**WHAT YOU WILL DO**
Two lines in the listing below mark the span: one contains "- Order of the" and one contains "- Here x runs". Reproduce both of them and everything between, exactly.

**DATA PROVIDED**
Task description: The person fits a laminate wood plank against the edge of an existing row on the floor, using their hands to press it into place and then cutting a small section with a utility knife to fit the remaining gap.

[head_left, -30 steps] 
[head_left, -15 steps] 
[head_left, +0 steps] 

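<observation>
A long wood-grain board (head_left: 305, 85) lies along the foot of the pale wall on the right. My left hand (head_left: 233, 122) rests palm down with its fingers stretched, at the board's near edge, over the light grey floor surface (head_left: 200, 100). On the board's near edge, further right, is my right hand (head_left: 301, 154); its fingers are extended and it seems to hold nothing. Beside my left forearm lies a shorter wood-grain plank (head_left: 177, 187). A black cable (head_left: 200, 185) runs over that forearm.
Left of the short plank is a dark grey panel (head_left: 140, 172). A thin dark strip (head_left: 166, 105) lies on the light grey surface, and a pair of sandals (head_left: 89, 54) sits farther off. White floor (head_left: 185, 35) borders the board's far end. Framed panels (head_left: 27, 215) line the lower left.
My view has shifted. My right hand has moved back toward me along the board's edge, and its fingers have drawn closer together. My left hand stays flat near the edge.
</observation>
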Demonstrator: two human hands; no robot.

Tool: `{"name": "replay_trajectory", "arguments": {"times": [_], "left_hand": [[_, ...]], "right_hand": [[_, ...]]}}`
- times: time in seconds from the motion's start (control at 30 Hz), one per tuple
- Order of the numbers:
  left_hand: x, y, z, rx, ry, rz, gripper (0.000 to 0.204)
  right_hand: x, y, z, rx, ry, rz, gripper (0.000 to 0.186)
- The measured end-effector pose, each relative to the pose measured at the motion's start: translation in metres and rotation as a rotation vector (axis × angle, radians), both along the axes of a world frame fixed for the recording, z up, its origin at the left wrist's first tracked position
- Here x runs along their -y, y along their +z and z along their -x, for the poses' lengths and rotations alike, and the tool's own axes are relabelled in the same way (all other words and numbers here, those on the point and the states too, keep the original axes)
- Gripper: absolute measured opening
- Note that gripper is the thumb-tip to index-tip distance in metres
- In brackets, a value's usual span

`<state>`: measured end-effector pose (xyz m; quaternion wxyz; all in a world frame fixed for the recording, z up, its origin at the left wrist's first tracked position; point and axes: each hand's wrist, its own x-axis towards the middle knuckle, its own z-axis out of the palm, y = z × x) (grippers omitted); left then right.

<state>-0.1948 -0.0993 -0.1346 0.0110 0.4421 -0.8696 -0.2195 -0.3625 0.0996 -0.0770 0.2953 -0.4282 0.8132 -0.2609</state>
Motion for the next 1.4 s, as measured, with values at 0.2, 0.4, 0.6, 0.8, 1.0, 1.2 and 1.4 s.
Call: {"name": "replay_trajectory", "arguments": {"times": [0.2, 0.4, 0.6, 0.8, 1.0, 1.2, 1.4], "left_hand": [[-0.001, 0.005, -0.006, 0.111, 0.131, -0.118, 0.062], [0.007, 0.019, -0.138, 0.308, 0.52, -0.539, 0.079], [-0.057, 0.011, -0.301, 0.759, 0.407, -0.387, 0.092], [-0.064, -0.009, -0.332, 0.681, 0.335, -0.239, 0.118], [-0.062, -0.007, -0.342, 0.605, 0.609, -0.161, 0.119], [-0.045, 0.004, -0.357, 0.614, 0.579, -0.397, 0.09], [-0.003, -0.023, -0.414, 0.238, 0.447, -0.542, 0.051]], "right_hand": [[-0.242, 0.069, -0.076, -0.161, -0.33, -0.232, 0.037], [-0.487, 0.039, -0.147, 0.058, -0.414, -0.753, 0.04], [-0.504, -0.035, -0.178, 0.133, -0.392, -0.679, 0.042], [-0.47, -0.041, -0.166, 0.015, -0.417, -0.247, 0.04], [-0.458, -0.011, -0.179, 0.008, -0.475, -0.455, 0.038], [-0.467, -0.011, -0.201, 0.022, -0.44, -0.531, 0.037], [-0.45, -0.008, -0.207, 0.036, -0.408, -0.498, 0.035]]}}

**EXPECTED ANSWER**
- Order of the numbers:
  left_hand: x, y, z, rx, ry, rz, gripper (0.000 to 0.204)
  right_hand: x, y, z, rx, ry, rz, gripper (0.000 to 0.186)
- The measured end-effector pose, each relative to the pose measured at the motion's start: translation in metres and rotation as a rotation vector (axis × angle, radians), both along the axes of a world frame fixed for the recording, z up, its origin at the left wrist's first tracked position
- Here x runs along their -y, y along their +z and z along their -x, for the poses' lengths and rotations alike, and the tool's own axes are relabelled in the same way (all other words and numbers here, those on the point and the states too, keep the original axes)

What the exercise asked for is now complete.